● **EXERCISE**
The entries below are to be repeated exactly as they stand.

(Excerpts from a dataset)
==============================
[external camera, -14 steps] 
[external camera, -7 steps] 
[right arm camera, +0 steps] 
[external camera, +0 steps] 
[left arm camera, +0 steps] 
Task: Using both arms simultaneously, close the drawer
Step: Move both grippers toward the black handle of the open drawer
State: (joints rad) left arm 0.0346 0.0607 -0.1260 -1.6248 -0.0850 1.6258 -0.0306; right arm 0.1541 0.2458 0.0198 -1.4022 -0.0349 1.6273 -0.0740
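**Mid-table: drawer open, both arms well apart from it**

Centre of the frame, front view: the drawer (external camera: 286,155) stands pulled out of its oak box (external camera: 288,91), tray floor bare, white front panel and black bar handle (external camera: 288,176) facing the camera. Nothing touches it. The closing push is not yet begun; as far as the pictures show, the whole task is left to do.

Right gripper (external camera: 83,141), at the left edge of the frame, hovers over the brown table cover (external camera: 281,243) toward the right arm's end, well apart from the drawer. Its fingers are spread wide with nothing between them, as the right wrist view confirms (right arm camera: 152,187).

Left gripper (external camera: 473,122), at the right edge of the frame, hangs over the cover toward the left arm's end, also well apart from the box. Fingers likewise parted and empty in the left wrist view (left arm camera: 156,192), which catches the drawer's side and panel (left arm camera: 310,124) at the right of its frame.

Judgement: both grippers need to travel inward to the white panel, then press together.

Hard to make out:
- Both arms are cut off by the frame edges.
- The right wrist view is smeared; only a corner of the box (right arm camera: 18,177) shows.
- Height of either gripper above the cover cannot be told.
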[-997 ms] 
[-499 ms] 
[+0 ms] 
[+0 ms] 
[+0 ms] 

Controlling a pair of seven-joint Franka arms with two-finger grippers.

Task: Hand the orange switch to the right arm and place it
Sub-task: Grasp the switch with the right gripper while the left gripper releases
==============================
● **ANSWER FOR THE TASK**
[external camera, -14 steps] 
[external camera, -7 steps] 
[right arm camera, +0 steps] 
[external camera, +0 steps] 
[left arm camera, +0 steps] 
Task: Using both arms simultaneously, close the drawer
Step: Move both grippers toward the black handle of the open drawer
State: (joints rad) left arm 0.0346 0.0607 -0.1260 -1.6248 -0.0850 1.6258 -0.0306; right arm 0.1541 0.2458 0.0198 -1.4022 -0.0349 1.6273 -0.0740
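**Mid-table: drawer open, both arms well apart from it**

Centre of the frame, front view: the drawer (external camera: 286,155) stands pulled out of its oak box (external camera: 288,91), tray floor bare, white front panel and black bar handle (external camera: 288,176) facing the camera. Nothing touches it. The closing push is not yet begun; as far as the pictures show, the whole task is left to do.

Right gripper (external camera: 83,141), at the left edge of the frame, hovers over the brown table cover (external camera: 281,243) toward the right arm's end, well apart from the drawer. Its fingers are spread wide with nothing between them, as the right wrist view confirms (right arm camera: 152,187).

Left gripper (external camera: 473,122), at the right edge of the frame, hangs over the cover toward the left arm's end, also well apart from the box. Fingers likewise parted and empty in the left wrist view (left arm camera: 156,192), which catches the drawer's side and panel (left arm camera: 310,124) at the right of its frame.

Judgement: both grippers need to travel inward to the white panel, then press together.

Hard to make out:
- Both arms are cut off by the frame edges.
- The right wrist view is smeared; only a corner of the box (right arm camera: 18,177) shows.
- Height of either gripper above the cover cannot be told.
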[-997 ms] 
[-499 ms] 
[+0 ms] 
[+0 ms] 
[+0 ms] 

Controlling a pair of seven-joint Franka arms with two-finger grippers.

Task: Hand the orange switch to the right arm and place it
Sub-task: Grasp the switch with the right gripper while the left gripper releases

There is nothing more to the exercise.